Friday, June 04, 2010

It Turns Out That Ignorance May Not Be As Blissful As We've Been Previously Led To Believe

A human being should be able to change a diaper, plan an invasion, butcher a hog, conn a ship, design a building, write a sonnet, balance accounts, build a wall, set a bone, comfort the dying, take orders, give orders, cooperate, act alone, solve equations, analyze a new problem, pitch manure, program a computer, cook a tasty meal, fight efficiently, die gallantly. Specialization is for insects. Robert A. Heinlein, The Notebooks of Lazarus Long
After I posted about our family's decision to take part in the June Food Stamp Challenge (^) a couple of days ago, several friends made more or less the same comment, which was "The government should offer classes to food stamp recipients in cooking and shopping". I know what they're saying, and they aren't being snide or uncharitable - they are stating what most of us come to know at some point or another: learning how to be frugal and wise with resources are valuable skills; skills  which can be taught and learned. 

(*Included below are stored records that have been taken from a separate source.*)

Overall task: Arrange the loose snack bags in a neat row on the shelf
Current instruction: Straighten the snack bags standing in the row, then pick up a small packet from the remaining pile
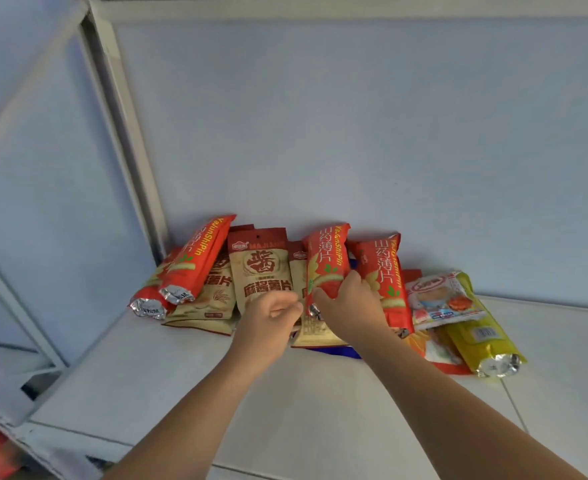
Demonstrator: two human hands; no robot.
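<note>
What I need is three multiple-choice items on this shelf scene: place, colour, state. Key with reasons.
1. Where does the yellow foil-ended snack bag lie? A left end of the row; B right end; C middle.
2. What colour is the long plastic snack bag in the grip of the right hand? A red; B blue; C green.
3. How is the beige pouch with the big red character placed? A flat, face down; B leaning upright against the back wall; C hanging.
Key: B, it lies rightmost; A, its wrapper is red; B, its front faces out, top near the wall.
</note>
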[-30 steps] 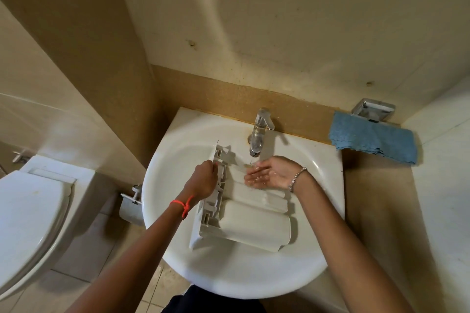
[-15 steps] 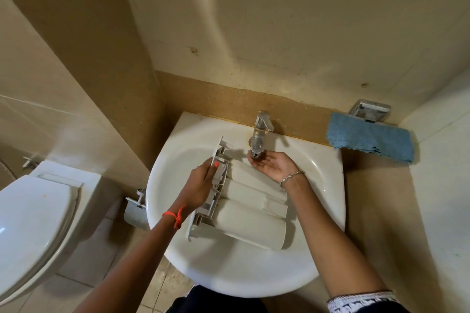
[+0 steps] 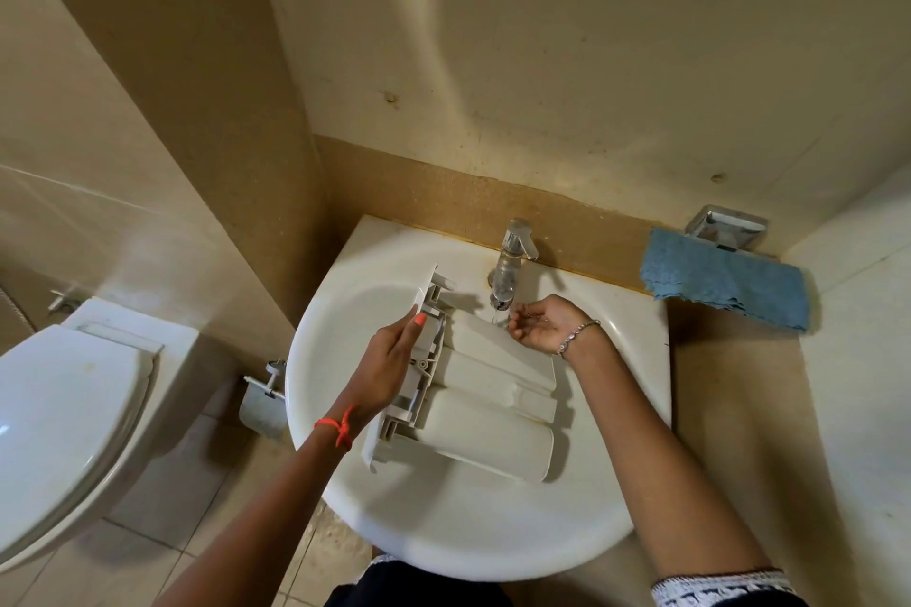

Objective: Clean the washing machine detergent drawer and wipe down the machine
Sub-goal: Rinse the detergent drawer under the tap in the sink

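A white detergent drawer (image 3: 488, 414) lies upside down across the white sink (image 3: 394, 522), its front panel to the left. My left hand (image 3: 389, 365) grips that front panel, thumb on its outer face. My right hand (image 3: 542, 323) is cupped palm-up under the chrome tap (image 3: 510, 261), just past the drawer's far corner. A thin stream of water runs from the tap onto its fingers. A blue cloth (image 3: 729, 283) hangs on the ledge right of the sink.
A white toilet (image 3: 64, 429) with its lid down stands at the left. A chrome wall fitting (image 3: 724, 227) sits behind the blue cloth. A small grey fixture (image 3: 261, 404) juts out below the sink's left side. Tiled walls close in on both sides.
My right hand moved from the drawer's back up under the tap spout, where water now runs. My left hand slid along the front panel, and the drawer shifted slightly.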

I agree, insofar as I think everyone should take home economics in school.   Everyone.

So... why isn't it mandatory anymore? As far as I know, HomeEc, as it was known back then, is no longer required in most school districts across the United States.At least not in any of the ones I've lived in since then.

When I was in junior high, HomeEc was required in 7th and 8th grade in the school district we lived in in South Carolina. We moved to North Carolina the summer between 8th and 9th grades, and ended up taking it again the next year, too; three entire years of Baked Alaska, Blanc Mange, and hemming skirts.

It shouldn't surprise anyone that I can whip up one heck of a white sauce (^), and have mad apron-making skills.
Back and front view of a woman wearing an apron intended for cooking and a house cap of the "Dutch bonnet" style. Figure 3 and 4 from "House Aprons and Caps" by Mary Brooks Picken, published by the Women's Institute of Domestic Arts & Sciences of Scranton, Pennsylvania, 1922. In the public domain (^)

I'm not sure when, but at some point, it seemed to become much less important to know how to do all the things that allow us to be independent adults. Where once saying you couldn't cook or repair something would have been an admission of fault, it became something of a badge of honor. 

I have more important things to do than cook. 

I can afford to pay someone to fix my car. 

But the truth is, most of us, almost all of us, don't have more important things to do. We won't always have enough money to pay someone to take care of us and being incapable of performing basic tasks quickly becomes paralyzing. 

No one should be ashamed of being a competent, complete individual who want only the best for themselves and their family. It is not demeaning to know how to cook or clean or drive a hammer or change a tire. It should be demeaning to be willfully ignorant.

Thankfully, the pendulum seems to be swinging back the other way. In the last few years, anyone who has been paying attention can't help but have noticed the renaissance in the "home arts" in the blogosphere and elsewhere. It seems as though everyone is busy knitting, sewing, cooking, canning, and growing stuff. And then writing about it at length. 

This is good, because it turns out that ignorance is a bad thing, not something to aspire to. Being self-reliant allows us to be strong and independent. Relying on others for everything weakens us. And it turns out that being unable to perform basic skills hurts the poor and disadvantaged much more than it hurts the wealthy. 

Wealthy people can often afford to pay others to mitigate their personal ignorance. The rest of us? Not so much. The less we can afford to pay others, the more important it becomes to learn to do it ourselves.

Which brings us back to classes for food stamp recipients. Yes, I think that people on food stamps should take classes in how to shop and cook.  Everyone should take these classes. Everyone should be afforded the opportunity to be independent as they possibly can be.

Everyone should be able to say that they can care for themselves and their families. We should demand that these skills are taught, or take it upon ourselves to teach them, learning along the way  if need-be. We should refuse to raise another generation who thinks that ignorance of basic skills is somehow preferable to mastery. 

I'll leave you with this, a HomeEc film called Buying Food, from around 1950, which teaches the fine art of grocery shopping. It's a bit condescending, but full of helpful information nonetheless. Enjoy.


1 comment:

Confessions of a Closet Hoarder but you can call me Judy said...

The video was cute. It was fun seeing some of the old brands and especially getting to see the old IGA sign on the front of the grocery store. We lived very close to an IGA growing up, and I'd totally forgotten what the old sign looked like. :)

I agree with you that everyone should be taught certain skills. Bugster knows how to do basic almost everything including fixing her vacuum cleaner, wiring, plumbing, cooking, baking, laundry, sewing, shopping for the best price, budgeting, saving, cleaning, painting, etc.. and the list goes on. It's just entirely too important not to teach your kids as much as you can.